◆ What to do:
Could you return the entire listing below exactly as written?

=-=-=

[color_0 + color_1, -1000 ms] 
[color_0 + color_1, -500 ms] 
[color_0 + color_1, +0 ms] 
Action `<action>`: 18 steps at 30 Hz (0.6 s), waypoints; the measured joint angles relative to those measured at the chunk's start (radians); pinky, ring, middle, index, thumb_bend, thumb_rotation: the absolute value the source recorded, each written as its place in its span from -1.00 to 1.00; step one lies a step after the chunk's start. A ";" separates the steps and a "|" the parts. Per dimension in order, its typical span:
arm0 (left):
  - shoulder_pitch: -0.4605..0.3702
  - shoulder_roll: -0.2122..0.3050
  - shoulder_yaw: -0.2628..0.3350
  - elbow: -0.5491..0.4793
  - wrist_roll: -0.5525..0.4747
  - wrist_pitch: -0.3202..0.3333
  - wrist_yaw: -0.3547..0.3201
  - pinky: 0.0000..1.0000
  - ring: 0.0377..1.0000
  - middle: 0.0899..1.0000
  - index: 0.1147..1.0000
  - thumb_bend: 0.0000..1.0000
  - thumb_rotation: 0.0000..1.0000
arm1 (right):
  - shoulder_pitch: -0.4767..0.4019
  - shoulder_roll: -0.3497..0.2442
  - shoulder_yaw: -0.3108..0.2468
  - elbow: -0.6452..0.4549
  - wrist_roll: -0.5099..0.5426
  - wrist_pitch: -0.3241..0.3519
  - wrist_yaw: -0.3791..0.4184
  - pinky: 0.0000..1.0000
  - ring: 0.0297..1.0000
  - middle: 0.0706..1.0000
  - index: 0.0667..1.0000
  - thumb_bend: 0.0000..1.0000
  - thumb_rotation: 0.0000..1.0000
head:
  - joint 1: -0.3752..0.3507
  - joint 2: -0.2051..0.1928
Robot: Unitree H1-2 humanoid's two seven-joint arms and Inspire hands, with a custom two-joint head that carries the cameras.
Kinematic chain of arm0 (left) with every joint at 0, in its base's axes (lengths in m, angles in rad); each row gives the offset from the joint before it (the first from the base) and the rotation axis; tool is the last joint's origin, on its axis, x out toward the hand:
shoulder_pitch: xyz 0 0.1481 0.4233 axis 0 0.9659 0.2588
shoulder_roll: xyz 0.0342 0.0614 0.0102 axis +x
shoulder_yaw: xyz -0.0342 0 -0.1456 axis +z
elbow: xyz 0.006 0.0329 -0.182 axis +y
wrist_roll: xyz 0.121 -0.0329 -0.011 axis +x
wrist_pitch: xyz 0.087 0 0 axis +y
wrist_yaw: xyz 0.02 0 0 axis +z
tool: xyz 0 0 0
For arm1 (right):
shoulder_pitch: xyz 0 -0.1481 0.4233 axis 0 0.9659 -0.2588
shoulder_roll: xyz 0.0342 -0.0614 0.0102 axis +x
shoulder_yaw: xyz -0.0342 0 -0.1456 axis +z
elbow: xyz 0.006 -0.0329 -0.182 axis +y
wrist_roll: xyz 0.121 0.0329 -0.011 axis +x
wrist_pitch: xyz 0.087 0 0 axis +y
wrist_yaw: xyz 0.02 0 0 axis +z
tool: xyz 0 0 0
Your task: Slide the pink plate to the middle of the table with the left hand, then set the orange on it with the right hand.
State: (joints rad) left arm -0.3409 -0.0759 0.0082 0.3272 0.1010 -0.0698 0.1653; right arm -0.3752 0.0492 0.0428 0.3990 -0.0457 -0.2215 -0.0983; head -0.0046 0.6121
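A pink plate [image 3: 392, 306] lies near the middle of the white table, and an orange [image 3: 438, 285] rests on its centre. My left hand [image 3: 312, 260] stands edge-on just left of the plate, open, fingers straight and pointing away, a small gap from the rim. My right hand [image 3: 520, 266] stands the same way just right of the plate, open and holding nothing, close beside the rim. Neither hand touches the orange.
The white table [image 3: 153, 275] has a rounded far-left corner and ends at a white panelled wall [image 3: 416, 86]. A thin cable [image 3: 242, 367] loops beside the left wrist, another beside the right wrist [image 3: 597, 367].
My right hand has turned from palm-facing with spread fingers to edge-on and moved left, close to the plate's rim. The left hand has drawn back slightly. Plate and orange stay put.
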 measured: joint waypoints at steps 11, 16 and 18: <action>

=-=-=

◆ Problem solution:
[color_0 + color_1, -1000 ms] 
[color_0 + color_1, -500 ms] 
[color_0 + color_1, +0 ms] 
Action `<action>`: 18 steps at 30 Hz (0.6 s), waypoints; the measured joint angles relative to those measured at the chunk's start (radians); pinky, ring, middle, index, thumb_bend, thumb_rotation: the absolute value the source recorded, each written as its place in its span from -1.00 to 1.00; step one lies a step after the chunk's start. A ";" separates the steps and a "|" the parts. Per dimension in order, its typical span:
arm0 (left):
  - shoulder_pitch: -0.4605..0.3702
  - shoulder_roll: -0.2122..0.3050
  - shoulder_yaw: -0.2628..0.3350
  - elbow: -0.5491..0.4793
  - wrist_roll: -0.5525..0.4747
  - wrist_pitch: -0.3202..0.3333
  - wrist_yaw: -0.3547..0.3201
  - pinky: 0.0000..1.0000
  - ring: 0.0377..1.0000
  - middle: 0.0899..1.0000
  - index: 0.1147..1.0000
  - thumb_bend: 0.0000..1.0000
  - thumb_rotation: 0.0000..1.0000
arm1 (right):
  - shoulder_pitch: -0.4767..0.4019
  - shoulder_roll: -0.3497..0.2442
  - shoulder_yaw: -0.3108..0.2468
  - elbow: -0.6452..0.4549
  - wrist_roll: -0.5099..0.5426
  - wrist_pitch: -0.3241..0.3519
  - wrist_yaw: -0.3791..0.4184
  - pinky: 0.0000..1.0000
  - ring: 0.0297..1.0000
  - middle: 0.0706..1.0000
  - index: 0.0667..1.0000
  - thumb_bend: 0.0000..1.0000
  - thumb_rotation: 0.0000..1.0000
head:
  - joint 1: -0.3752..0.3507
  - joint 2: -0.2051..0.1928
Robot: Unitree H1-2 humanoid's two seven-joint arms and Inspire hands, with a custom two-joint head that carries the cameras.
Kinematic chain of arm0 (left) with every joint at 0, in its base's axes (lengths in m, angles in rad); each row gives the offset from the joint before it (the first from the base) and the rotation axis; tool is the last joint's origin, on its axis, x out toward the hand:
shoulder_pitch: xyz 0 0.1481 0.4233 axis 0 0.9659 0.2588
shoulder_roll: xyz 0.0342 0.0614 0.0102 axis +x
shoulder_yaw: xyz -0.0342 0 -0.1456 axis +z
elbow: xyz 0.006 0.0329 -0.182 axis +y
wrist_roll: xyz 0.121 -0.0329 -0.011 axis +x
wrist_pitch: xyz 0.087 0 0 axis +y
wrist_yaw: xyz 0.02 0 0 axis +z
tool: xyz 0 0 0
For arm1 (right):
shoulder_pitch: xyz 0 -0.1481 0.4233 axis 0 0.9659 -0.2588
shoulder_roll: xyz 0.0342 -0.0614 0.0102 axis +x
shoulder_yaw: xyz -0.0342 0 -0.1456 axis +z
elbow: xyz 0.006 -0.0329 -0.182 axis +y
wrist_roll: xyz 0.121 0.0329 -0.011 axis +x
wrist_pitch: xyz 0.087 0 0 axis +y
wrist_yaw: xyz 0.02 0 0 axis +z
tool: xyz 0 0 0
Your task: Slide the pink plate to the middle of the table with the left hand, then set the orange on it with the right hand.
State: (joints rad) left arm -0.3409 -0.0759 0.0082 0.3272 0.1010 -0.0698 0.1653; right arm -0.3752 0.0492 0.0428 0.3990 -0.0457 -0.2215 -0.0983; head -0.0046 0.6121
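A pink plate [image 3: 392, 306] lies near the middle of the white table, and an orange [image 3: 438, 285] rests on its centre. My left hand [image 3: 312, 260] stands edge-on just left of the plate, open, fingers straight and pointing away, a small gap from the rim. My right hand [image 3: 520, 266] stands the same way just right of the plate, open and holding nothing, close beside the rim. Neither hand touches the orange.
The white table [image 3: 153, 275] has a rounded far-left corner and ends at a white panelled wall [image 3: 416, 86]. A thin cable [image 3: 242, 367] loops beside the left wrist, another beside the right wrist [image 3: 597, 367].
My right hand has turned from palm-facing with spread fingers to edge-on and moved left, close to the plate's rim. The left hand has drawn back slightly. Plate and orange stay put.
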 measured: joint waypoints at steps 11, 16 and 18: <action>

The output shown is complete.